TwC has led to a number of great changes in how Microsoft builds products and responds to threats, but in many ways I think the biggest change was in making it OK to break backward compatibility to address serious security issues. This was the biggest struggle the Windows team faced in creating XP SP2. It was also the biggest challenge we faced in SQL Server. I know I’ve written about the blank SA password problem before, but this is an appropriate time to re-tell the story.

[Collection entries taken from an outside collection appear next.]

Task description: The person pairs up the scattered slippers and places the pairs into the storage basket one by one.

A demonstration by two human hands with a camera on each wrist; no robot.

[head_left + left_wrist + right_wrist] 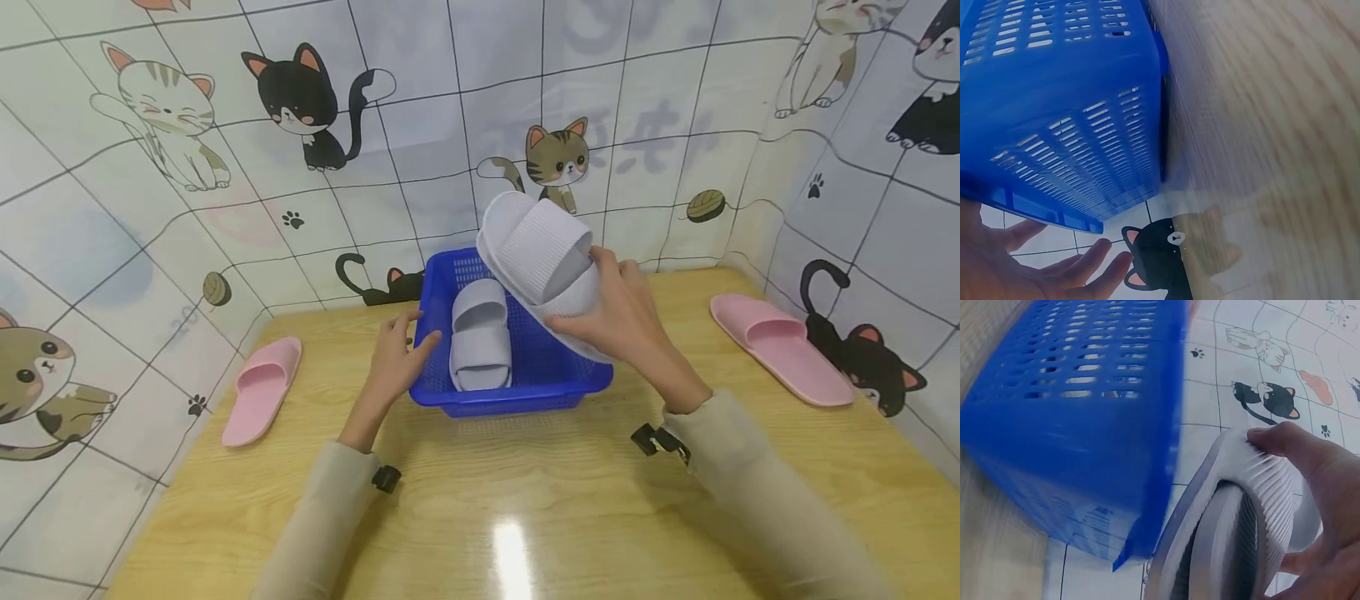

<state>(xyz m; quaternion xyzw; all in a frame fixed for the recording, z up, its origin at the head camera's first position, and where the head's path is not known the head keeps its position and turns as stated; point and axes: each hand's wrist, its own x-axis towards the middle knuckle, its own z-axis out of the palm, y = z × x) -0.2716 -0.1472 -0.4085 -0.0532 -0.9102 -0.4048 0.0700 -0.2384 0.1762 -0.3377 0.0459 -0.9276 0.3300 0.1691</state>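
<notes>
A blue plastic basket (517, 398) with slotted walls stands on the table against the back wall. Inside, on its left side, lie light grey slippers (482, 346) tucked together. My right hand (626, 317) grips a light grey slipper (536, 250) by its heel end, tilted over the basket's right side. A second sole edge shows beneath it; whether that is another slipper I cannot tell. In the right wrist view, the ribbed strap (1272, 494) of the held slipper faces my hand. My left hand (397, 354) is at the basket's left rim, fingers spread and loosely bent, gripping nothing.
One pink slipper (262, 390) lies on the table (442, 500) at the left, and another pink slipper (780, 348) at the right. Walls covered with a cat-print tile pattern (420, 150) enclose the table at the back and sides.
</notes>
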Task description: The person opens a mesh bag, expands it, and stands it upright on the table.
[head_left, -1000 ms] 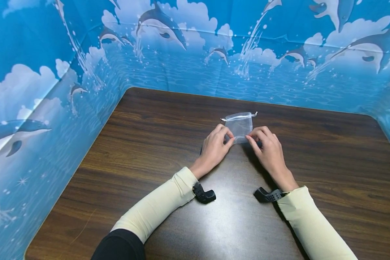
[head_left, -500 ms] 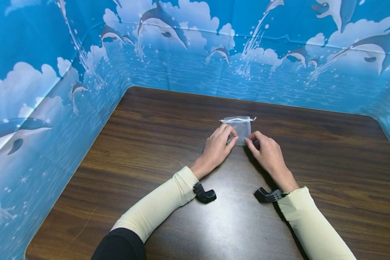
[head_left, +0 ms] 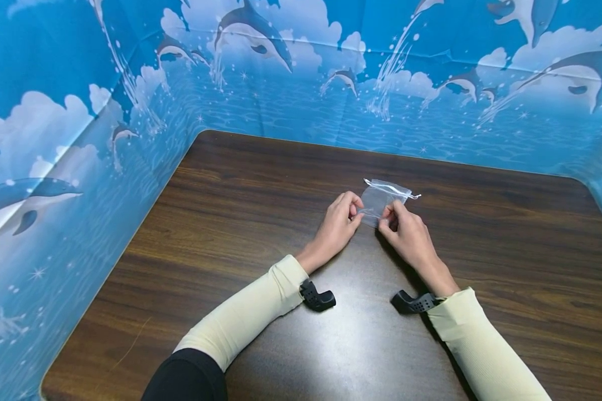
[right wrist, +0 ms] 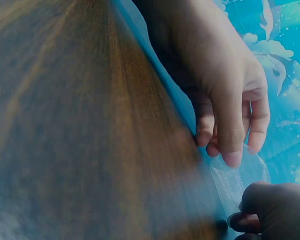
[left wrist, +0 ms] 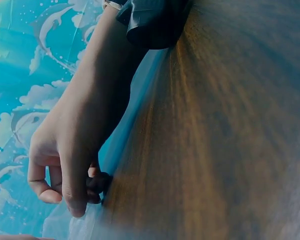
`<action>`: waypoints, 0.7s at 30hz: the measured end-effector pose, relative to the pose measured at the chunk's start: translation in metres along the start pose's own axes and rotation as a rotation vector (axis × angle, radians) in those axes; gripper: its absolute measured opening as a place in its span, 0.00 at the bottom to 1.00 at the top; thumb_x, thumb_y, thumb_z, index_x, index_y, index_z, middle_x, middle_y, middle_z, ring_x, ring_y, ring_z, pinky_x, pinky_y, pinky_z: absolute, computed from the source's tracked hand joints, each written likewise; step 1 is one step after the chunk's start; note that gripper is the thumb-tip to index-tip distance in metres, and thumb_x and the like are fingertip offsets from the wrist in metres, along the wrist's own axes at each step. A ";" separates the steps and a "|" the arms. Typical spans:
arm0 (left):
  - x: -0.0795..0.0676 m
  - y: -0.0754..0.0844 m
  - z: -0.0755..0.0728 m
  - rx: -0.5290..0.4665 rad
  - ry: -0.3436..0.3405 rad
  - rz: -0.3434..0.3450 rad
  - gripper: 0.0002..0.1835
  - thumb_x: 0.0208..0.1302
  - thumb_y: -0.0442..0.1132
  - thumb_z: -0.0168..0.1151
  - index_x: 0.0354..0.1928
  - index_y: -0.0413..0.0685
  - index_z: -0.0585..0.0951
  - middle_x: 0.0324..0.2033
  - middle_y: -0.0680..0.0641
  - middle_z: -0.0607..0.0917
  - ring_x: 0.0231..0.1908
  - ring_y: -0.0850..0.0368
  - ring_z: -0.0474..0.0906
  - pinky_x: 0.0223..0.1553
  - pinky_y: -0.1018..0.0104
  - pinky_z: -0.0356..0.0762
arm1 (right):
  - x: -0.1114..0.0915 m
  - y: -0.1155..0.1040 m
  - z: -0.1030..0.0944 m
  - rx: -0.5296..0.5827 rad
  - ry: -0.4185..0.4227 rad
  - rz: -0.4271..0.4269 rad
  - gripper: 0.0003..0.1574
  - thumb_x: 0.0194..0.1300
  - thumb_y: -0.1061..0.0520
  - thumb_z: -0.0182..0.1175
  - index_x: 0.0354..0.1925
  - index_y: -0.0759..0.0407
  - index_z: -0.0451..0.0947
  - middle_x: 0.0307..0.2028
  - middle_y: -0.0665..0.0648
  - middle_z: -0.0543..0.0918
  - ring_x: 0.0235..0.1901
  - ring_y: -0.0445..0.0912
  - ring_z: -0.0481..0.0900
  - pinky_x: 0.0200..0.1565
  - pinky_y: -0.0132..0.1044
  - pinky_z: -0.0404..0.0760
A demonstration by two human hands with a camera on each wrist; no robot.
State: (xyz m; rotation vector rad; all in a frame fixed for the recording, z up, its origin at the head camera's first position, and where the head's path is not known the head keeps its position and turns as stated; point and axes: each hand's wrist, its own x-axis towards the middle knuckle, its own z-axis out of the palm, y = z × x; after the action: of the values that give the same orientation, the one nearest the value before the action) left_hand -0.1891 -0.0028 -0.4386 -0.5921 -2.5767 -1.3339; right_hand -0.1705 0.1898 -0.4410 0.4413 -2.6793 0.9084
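A small sheer white drawstring pouch [head_left: 378,199] lies at an angle near the far part of the table, its white cord across the end away from the person. My right hand [head_left: 408,234] pinches the pouch's near right part between thumb and curled fingers. At its near left edge, my left hand [head_left: 333,225] has thumb and index finger close together on the thin fabric. In the right wrist view, the see-through fabric [right wrist: 235,185] spans between the right hand [right wrist: 230,95] and the left fingertips. The left wrist view shows the left thumb pointing down at the pouch [left wrist: 80,227].
A dark wood-grain table [head_left: 221,223] spreads under both arms. Behind and to the left hangs a blue dolphin-print cloth [head_left: 301,106] along the table's edges. Each wrist wears a black camera mount [head_left: 318,298] beside a pale yellow sleeve [head_left: 246,312].
The pouch has turned clockwise, its corded end swinging to the right. The left hand shifted right, then slightly back left; the right hand stays nearly in place with its fingers curled closer.
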 end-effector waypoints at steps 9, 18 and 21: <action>-0.002 0.002 -0.001 0.096 -0.006 -0.022 0.07 0.73 0.35 0.65 0.45 0.43 0.89 0.40 0.46 0.81 0.35 0.60 0.78 0.38 0.75 0.74 | 0.002 -0.002 0.001 -0.086 -0.016 0.012 0.12 0.74 0.57 0.62 0.54 0.56 0.82 0.29 0.56 0.84 0.24 0.47 0.74 0.30 0.42 0.70; -0.004 0.004 -0.002 0.158 0.030 0.008 0.03 0.72 0.38 0.67 0.40 0.47 0.85 0.39 0.51 0.84 0.36 0.60 0.80 0.38 0.72 0.77 | 0.001 -0.003 -0.001 -0.151 0.041 0.016 0.12 0.74 0.56 0.61 0.49 0.59 0.86 0.42 0.62 0.90 0.29 0.52 0.82 0.33 0.53 0.79; -0.004 0.005 -0.002 0.164 0.037 0.023 0.03 0.71 0.36 0.67 0.41 0.47 0.82 0.38 0.50 0.86 0.38 0.59 0.83 0.42 0.69 0.80 | 0.001 -0.003 -0.001 -0.135 0.053 0.011 0.07 0.71 0.58 0.63 0.44 0.59 0.85 0.38 0.60 0.90 0.27 0.51 0.81 0.31 0.50 0.77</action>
State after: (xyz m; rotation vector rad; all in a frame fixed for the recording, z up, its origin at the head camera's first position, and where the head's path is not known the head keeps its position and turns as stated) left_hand -0.1835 -0.0026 -0.4350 -0.5613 -2.6085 -1.1019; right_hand -0.1702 0.1884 -0.4384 0.3670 -2.6765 0.7256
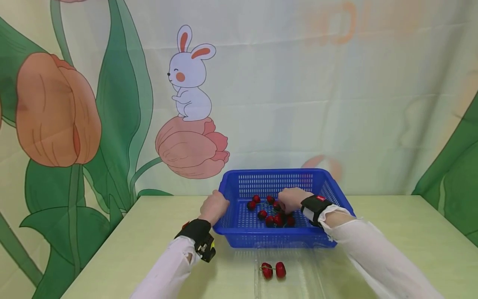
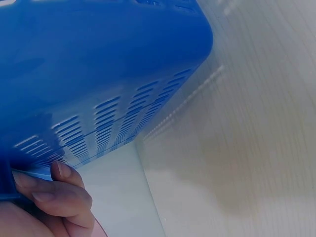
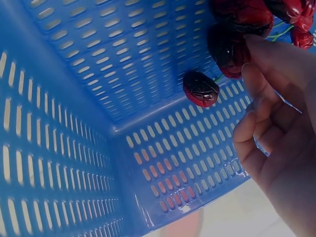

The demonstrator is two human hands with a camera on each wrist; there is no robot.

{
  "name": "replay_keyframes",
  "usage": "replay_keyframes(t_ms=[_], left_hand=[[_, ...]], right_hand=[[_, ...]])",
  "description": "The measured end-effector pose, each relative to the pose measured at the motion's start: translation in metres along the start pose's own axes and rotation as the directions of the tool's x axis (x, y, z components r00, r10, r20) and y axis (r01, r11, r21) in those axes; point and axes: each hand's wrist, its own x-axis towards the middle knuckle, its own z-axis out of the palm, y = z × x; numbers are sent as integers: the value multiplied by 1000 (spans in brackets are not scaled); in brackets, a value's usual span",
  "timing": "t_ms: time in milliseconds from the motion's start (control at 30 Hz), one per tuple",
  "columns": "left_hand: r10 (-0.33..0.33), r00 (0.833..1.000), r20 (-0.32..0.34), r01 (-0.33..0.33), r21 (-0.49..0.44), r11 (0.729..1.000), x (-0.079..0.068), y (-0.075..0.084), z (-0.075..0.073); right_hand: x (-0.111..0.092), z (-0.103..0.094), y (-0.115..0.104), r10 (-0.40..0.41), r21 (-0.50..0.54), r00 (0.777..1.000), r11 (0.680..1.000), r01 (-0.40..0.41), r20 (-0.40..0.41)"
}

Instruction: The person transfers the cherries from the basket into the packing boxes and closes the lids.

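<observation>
A blue slotted plastic basket (image 1: pixel 276 231) stands on the table with several dark red cherries (image 1: pixel 262 214) on its floor. My left hand (image 1: pixel 214 207) grips the basket's left rim; the left wrist view has its fingers (image 2: pixel 64 200) curled at the edge, beside the slotted wall. Inside the basket, my right hand (image 1: pixel 294 199) reaches down among the fruit. Its thumb and forefinger pinch a glossy, dark cherry (image 3: pixel 228 52) in the right wrist view. Another cherry (image 3: pixel 200 89) lies just beside that one, with a green stem.
In front of the basket is a clear plastic container (image 1: pixel 298 286), holding two red cherries (image 1: pixel 280 270) joined by a stem. The pale wooden table (image 1: pixel 392 232) extends to both sides. A printed cloth (image 1: pixel 269 104) with tulips and a rabbit hangs behind.
</observation>
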Motion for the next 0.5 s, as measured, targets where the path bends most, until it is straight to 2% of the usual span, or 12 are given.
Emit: replay_keyframes(t_ms=[267, 500], left_hand=[[20, 1000, -11, -20, 15, 1000, 0, 0, 1], [12, 1000, -12, -12, 5, 1000, -1, 1, 0]], right_hand=[[1, 2, -2, 55, -32, 998, 998, -54, 5], [-1, -4, -6, 109, -60, 991, 993, -104, 76]])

Sybase had originally shipped SQL Server with the SA, or System Administrator, login password defaulting to a blank (meaning no password at all). Microsoft, in its porting role, had retained that default. Over time many organizations had failed to create passwords for the SA account, and many millions of lines of scripts and application code depended on the SA account not having a password. I really wanted to change that situation, but as we worked on SQL Server 7.0 there were many bigger fish to fry and we didn’t need to introduce yet another compatibility problem. For SQL Server 2000 I owned the central Program Management team and thus the Security PM reported to me, as well as the Setup team, so we took a serious look at the problem. What we decided to do was to retain the ability to have a blank SA password, but change that from being the default to one that the person installing SQL Server (be it a new installation or an upgrade) would jump through hoops to select. Then in a later version we’d look at eliminating the SA login entirely. And so SQL Server 2000’s Setup implemented this change. Meanwhile we also wanted the management tools to issue a warning every time someone connected to a server using SA/nopassword, but they were far behind schedule and didn’t implement this functionality. In the pre-TwC world this was an acceptable tradeoff, whereas in the post-TwC world it would not have been.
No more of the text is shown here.